The problem
From the line below that contains "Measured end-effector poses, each" to the line that contains "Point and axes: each", repeat every line exactly, both ends included, and nothing else.

Supplied material
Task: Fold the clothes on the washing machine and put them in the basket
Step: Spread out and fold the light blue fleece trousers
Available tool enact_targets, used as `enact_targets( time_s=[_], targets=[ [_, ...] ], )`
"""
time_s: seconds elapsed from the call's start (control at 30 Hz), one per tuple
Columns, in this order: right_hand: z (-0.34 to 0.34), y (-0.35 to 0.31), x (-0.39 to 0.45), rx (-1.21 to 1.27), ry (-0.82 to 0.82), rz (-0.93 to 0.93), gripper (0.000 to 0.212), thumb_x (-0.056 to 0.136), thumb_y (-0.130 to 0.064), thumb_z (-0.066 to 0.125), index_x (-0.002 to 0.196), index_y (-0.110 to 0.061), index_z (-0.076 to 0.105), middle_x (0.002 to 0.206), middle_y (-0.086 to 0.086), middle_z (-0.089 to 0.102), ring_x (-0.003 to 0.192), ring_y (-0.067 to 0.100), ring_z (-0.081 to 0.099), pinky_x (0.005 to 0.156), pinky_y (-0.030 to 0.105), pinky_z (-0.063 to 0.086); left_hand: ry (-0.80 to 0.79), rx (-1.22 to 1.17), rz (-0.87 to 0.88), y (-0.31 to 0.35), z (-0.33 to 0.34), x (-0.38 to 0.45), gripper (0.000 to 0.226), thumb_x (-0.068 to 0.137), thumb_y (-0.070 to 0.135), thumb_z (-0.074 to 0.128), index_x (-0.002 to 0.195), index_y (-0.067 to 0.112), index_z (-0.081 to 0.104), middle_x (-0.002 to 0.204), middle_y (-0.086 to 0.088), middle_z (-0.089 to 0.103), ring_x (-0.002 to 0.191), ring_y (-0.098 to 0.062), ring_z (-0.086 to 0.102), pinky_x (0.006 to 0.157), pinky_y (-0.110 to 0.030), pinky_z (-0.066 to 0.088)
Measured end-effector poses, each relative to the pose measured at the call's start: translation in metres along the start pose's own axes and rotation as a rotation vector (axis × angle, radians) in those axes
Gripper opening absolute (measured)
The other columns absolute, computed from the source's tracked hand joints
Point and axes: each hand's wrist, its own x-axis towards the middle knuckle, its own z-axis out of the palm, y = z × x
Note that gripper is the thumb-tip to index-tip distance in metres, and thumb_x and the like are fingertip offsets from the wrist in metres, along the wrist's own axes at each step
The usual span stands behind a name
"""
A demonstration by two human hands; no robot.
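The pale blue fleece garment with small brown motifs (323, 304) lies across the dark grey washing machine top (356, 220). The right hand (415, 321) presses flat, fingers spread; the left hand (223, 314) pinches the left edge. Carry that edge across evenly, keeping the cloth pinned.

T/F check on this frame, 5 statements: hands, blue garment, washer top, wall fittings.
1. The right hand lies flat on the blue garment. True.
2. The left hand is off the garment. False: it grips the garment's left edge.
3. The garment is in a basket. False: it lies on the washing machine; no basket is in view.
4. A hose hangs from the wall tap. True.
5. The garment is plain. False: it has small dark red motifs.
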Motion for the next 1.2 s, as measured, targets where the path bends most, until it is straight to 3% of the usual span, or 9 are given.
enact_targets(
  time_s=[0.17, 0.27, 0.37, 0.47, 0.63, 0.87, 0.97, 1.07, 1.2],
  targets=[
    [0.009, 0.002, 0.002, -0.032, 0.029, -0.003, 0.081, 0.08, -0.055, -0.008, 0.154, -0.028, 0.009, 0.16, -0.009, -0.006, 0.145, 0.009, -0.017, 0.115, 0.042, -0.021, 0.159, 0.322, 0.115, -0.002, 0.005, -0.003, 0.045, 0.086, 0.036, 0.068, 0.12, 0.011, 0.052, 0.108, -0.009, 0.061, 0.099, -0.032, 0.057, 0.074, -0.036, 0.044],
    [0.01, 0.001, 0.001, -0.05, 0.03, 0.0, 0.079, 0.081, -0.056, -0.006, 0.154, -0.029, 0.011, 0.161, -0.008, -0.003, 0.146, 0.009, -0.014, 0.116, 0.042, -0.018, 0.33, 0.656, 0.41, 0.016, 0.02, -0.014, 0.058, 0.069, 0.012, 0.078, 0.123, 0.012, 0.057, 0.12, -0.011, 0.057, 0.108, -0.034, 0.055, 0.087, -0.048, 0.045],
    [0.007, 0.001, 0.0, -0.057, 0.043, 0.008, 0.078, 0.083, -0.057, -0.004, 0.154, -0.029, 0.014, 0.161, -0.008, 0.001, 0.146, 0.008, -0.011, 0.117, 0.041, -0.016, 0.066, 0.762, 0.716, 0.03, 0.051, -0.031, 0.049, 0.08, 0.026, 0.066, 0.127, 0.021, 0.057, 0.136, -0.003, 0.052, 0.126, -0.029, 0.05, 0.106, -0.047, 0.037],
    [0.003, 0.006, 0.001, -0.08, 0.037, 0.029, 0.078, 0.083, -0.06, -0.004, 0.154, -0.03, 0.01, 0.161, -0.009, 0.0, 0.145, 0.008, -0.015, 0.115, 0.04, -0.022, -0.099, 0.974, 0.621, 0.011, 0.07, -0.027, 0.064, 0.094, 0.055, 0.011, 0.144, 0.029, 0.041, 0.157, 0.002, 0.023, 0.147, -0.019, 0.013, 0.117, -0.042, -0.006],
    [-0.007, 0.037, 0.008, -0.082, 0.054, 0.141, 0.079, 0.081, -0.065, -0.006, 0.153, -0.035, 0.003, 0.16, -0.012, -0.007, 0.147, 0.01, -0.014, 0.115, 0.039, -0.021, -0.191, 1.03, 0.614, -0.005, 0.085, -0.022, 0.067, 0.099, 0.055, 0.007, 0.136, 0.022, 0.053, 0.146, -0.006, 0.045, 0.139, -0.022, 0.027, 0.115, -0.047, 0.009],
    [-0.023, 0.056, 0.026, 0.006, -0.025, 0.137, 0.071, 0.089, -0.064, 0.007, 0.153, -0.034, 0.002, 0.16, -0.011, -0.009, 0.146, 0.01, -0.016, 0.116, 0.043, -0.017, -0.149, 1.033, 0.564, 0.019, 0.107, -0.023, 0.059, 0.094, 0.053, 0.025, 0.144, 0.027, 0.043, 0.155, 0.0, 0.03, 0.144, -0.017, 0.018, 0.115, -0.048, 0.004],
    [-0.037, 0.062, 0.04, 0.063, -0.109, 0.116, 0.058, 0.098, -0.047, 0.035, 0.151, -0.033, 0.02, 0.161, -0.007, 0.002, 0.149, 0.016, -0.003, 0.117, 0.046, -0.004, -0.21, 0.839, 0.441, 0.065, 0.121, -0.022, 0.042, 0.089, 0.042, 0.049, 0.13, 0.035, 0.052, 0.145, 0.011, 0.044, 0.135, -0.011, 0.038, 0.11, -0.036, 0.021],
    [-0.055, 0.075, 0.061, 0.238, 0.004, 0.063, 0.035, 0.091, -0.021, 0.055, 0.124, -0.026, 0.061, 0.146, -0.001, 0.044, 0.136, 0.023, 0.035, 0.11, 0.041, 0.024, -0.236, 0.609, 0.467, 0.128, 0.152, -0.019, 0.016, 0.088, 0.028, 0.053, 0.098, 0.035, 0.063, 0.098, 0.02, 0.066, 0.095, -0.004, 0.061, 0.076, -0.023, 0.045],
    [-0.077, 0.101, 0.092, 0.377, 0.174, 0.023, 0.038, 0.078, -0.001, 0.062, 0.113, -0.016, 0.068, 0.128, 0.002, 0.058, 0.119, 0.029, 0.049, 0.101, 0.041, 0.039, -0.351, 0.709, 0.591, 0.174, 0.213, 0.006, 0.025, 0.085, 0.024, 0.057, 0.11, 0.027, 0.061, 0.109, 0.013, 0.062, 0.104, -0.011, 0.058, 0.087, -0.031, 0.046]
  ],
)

Task solution
Measured end-effector poses, each relative to the pose measured at the call's start: translation in metres along the start pose's own axes and rotation as a rotation vector (axis × angle, radians) in those axes
Gripper opening absolute (measured)
The other columns absolute, computed from the source's tracked hand joints
Point and axes: each hand's wrist, its own x-axis towards the middle knuckle, its own z-axis out of the palm, y = z × x

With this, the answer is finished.